Ser gay é uma questão biológica, e não uma escolha, sustenta pesquisa.

Redação,
16/02/2014 | 12h02

Ser gay não é uma escolha, mas algo que se carrega no DNA, afirma nova pesquisa da Universidade de Chicago, nos Estados Unidos. Cientistas descobriram dois genes que estariam ligados à homossexualidade nos homens. Com possibilidade de teste genético durante a gravidez, estudo gera temor de que discriminação possa incentivar abortos.

Pesquisadores analisaram o DNA de 400 irmãos gays, recrutados em festivais do Orgulho Gay durante vários anos. Eles conseguiram destacar dois genes que afetariam a orientação sexual dos participantes. Mas ainda não se sabe qual seria a sua atuação.

Acredita-se também que a influência dos genes seria limitada e variável — alguns gays que participaram da pesquisa não tinham esse gene em uma quantidade que seria suficiente ou necessária para determinar a homossexualidade.

Além disso, outros fatores teriam maior influência sobre a orientação sexual de uma pessoa, inclusive a quantidade de hormônios a que o bebê é exposto no útero.

A nova pesquisa foi divulgada na conferência anual da Associação Americana para o Avanço da Ciência e reabre a polêmica do “gene gay”, levantada após pesquisa de 1993 que apontou evidência genéticas para a orientação sexual. No entanto, outros estudos que se seguiram não conseguiram encontrar uma ligação genética.

– Orientação sexual não tem nada a ver com a escolha. Nossos resultados sugerem que pode haver genes em jogo. Encontramos evidências para dois conjuntos que determinam se um homem é gay ou hétero – disse Michael Bailey, da Universidade Northwestern, em Illinois, que contribuiu para o estudo, ao “Daily Mail”. – Embora esta descoberta possa um dia levar a um teste pré-natal para definir a orientação sexual masculina, este não seria muito preciso, uma vez que existem outros fatores que podem influenciar o resultado.

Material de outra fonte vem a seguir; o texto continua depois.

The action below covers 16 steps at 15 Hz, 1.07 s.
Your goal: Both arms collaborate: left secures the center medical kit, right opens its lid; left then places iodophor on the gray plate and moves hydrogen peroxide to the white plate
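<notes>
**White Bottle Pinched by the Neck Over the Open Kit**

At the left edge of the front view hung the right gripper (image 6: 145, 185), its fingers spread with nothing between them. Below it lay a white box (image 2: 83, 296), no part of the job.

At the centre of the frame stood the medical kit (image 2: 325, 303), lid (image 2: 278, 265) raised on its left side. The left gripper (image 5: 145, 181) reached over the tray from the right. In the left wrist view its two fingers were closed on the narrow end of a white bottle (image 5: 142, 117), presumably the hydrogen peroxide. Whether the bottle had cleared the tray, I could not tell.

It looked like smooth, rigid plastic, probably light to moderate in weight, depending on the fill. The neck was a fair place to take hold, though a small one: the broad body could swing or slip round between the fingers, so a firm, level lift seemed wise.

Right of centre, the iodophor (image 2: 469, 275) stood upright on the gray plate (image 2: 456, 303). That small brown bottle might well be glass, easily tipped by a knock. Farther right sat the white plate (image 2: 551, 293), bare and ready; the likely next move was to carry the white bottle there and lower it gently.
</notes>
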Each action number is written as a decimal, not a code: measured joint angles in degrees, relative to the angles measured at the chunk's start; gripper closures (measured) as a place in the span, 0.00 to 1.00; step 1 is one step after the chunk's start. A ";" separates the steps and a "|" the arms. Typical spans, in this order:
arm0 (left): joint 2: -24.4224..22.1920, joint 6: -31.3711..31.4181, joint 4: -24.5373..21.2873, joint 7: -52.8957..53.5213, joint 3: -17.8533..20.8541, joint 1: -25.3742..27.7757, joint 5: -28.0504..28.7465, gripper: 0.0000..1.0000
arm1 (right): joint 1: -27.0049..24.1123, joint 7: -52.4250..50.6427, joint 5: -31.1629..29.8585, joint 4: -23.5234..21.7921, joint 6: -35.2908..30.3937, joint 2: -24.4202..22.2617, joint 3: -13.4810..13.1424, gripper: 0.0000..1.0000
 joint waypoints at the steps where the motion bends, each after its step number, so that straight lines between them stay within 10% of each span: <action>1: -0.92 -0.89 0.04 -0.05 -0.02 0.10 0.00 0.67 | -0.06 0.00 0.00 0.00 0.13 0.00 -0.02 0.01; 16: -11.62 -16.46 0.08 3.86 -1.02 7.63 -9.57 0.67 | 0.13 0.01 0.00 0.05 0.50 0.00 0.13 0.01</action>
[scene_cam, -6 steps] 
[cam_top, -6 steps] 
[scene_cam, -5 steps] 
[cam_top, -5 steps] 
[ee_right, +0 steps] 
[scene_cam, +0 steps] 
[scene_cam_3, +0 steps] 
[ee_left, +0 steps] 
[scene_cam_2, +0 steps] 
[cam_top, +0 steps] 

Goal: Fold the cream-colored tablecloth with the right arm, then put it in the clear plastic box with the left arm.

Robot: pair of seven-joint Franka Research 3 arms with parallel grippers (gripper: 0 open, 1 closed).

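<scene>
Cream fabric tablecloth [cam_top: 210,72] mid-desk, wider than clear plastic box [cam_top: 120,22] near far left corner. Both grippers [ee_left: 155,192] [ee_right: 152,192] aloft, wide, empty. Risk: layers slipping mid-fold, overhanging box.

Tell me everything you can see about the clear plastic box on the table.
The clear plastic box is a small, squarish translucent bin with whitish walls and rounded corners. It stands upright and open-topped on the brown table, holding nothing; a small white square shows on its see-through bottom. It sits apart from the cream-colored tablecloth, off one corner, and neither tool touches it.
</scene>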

Apesar de dizer que o resultado não seria definitivo, o pesquisador aumenta a polêmica ao incentivar o uso de exames para o “diagnóstico sexual”.

O psicólogo Qazi Rhaman, da instituição britânica King’s College, em Londres, explicou que a genética é considerada responsável por até 40% da orientação sexual de uma pessoa, e que é provável que muitos genes estejam envolvidos. Portanto, ele acredita que é muito difícil que um teste genético determine a orientação sexual de um indivíduo.

– Não há risco real de alguém encontrar um teste genético para a orientação sexual com base nessa ou em qualquer outra descoberta científica sobre a genética da sexualidade nos últimos 20 anos – ressaltou Rhaman. – A razão é que não há nenhum “gene gay”. Por isso, você não vai ser capaz de desenvolver um teste para encontrá-lo.

Rhaman, que estuda a biologia da orientação sexual e as implicações para a saúde mental, acrescentou que todos os traços psicológicos envolvem a genética e as pessoas não devem ter medo sobre a ligação da homossexualidade com o DNA.